__Task directions__:
Nothing should be dropped or changed: copy every line of the listing.

__Information shown__:
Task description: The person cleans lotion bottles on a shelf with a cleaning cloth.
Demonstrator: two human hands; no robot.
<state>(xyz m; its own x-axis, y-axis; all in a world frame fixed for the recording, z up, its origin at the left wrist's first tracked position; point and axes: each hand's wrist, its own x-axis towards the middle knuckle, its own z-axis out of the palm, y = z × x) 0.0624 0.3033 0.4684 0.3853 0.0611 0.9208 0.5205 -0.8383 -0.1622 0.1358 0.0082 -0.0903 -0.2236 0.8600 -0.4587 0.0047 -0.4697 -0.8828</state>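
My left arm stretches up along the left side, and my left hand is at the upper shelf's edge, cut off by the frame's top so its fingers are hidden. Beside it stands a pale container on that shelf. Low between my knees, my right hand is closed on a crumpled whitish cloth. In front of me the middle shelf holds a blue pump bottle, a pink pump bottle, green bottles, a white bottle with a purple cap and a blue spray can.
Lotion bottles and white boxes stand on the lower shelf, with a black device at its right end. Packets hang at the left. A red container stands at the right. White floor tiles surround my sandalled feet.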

__Response for this exercise__:
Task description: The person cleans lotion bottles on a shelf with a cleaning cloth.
Demonstrator: two human hands; no robot.
<state>(xyz m; its own x-axis, y-axis; all in a world frame fixed for the recording, z up, its origin at the left wrist's first tracked position; point and axes: each hand's wrist, its own x-axis towards the middle knuckle, its own z-axis out of the palm, y = z × x) 0.0624 0.3033 0.4684 0.3853 0.0611 0.9208 0.5205 -0.8383 -0.1622 0.1358 0.0082 -0.0903 -0.2236 0.8600 -0.4587 0.0047 -0.4697 -0.8828</state>
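My left arm stretches up along the left side, and my left hand is at the upper shelf's edge, cut off by the frame's top so its fingers are hidden. Beside it stands a pale container on that shelf. Low between my knees, my right hand is closed on a crumpled whitish cloth. In front of me the middle shelf holds a blue pump bottle, a pink pump bottle, green bottles, a white bottle with a purple cap and a blue spray can.
Lotion bottles and white boxes stand on the lower shelf, with a black device at its right end. Packets hang at the left. A red container stands at the right. White floor tiles surround my sandalled feet.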

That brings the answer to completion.